"Alhamdulillah, semoga makin banyak yang pesan ya." Kataku disertai rasa gembira. Ayu membawa es pisang ijo ke teras rumah dan membantuku merapikannya di meja yang sudah aku pasang.
Setelah dagangan digelar, ada beberapa tetangga yang membeli daganganku. Walau ada yang menawar mengatakan bahwa harganya kemahalan, aku sikapi secara baik-baik, karena aku tidak mengambil untung banyak, mengingat lingkungan tempat tinggalku memang mayoritas kalangan ekonomi menengah ke bawah. Harga Rp5.000,00 aku samakan dengan harga kolak dan es campur yang di jual oleh tetanggaku juga supaya sama dan bersaing secara sehat.
Sampai datangnya waktu buka puasa, dari 20 cup es pisang ijo yang dibuat, ternyata hanya habis 10 buah dan tersisa 10 buah.

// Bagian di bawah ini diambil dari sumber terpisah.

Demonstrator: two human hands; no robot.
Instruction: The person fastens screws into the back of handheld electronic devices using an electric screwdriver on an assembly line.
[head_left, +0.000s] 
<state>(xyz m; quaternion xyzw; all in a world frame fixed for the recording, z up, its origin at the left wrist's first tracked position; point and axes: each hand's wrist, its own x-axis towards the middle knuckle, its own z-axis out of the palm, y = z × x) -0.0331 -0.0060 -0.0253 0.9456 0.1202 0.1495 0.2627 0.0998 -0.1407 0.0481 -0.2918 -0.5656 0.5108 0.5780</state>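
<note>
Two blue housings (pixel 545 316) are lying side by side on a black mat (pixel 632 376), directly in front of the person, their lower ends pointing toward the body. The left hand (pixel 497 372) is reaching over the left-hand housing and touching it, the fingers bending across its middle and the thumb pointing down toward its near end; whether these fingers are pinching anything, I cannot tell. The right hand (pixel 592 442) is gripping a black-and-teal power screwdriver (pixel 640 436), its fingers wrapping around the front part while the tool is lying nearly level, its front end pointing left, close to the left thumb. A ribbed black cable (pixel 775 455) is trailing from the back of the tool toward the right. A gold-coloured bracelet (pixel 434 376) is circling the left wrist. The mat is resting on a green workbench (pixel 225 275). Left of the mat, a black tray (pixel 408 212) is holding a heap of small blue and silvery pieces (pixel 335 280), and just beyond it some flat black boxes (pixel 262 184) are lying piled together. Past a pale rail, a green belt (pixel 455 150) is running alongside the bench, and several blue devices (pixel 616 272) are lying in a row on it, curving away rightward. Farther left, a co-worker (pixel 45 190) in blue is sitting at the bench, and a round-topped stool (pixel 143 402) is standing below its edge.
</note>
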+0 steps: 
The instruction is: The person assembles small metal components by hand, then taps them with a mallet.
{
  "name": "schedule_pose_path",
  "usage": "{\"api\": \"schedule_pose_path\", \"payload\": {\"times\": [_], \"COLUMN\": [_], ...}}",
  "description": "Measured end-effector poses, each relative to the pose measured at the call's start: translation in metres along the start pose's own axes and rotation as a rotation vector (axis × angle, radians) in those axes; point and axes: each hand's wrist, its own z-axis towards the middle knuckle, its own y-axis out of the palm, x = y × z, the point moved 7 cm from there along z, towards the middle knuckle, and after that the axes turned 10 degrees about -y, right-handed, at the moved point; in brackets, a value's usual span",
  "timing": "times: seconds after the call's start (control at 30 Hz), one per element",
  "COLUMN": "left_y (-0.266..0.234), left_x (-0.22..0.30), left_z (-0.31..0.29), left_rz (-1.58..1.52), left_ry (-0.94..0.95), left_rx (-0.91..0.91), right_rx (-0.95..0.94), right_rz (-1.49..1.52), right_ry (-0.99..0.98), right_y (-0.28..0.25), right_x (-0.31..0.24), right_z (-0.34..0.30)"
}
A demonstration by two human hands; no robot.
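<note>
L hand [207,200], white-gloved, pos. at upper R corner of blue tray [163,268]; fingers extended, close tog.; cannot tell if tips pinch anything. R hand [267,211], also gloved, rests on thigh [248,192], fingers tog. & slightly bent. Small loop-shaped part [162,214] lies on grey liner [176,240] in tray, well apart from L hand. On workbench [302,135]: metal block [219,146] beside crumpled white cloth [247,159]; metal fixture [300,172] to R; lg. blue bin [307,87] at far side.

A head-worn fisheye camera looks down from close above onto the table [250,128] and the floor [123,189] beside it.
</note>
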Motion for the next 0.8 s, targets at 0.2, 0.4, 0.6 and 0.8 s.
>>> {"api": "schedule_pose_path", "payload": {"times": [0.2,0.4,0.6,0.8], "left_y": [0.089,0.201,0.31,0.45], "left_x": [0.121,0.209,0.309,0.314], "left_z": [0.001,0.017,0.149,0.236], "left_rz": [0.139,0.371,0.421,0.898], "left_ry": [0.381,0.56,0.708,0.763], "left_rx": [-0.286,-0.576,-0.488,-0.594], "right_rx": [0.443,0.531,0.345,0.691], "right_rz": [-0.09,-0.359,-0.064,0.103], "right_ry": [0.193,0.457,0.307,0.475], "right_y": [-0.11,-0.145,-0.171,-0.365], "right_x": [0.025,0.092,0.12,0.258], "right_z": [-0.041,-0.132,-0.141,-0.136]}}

Walau penjualan belum sesuai harapan, tapi setidaknya ada peningkatan jumlah yang laku. Risiko dagang memang begini. Tidak ujug-ujug langsung laku banyak, perlu proses. Berharap untung dan harus siap rugi.
Aku berusaha optimis, suatu saat daganganku akan laku banyak. "Ya Allah... mudahkanlah segala urusan kami, dan berikanlah rezeki yang halal bagi kami." Aku berdoa dalam hati. Sisa es pisang ijo yang tidak laku aku makan bersama dengan istri dan kedua anakku. Dan Sebagian aku akan bawa lagi ke masjid untuk dibagikan kepada Jemaah, walau jumlahnya lebih sedikit dibanding kemarin.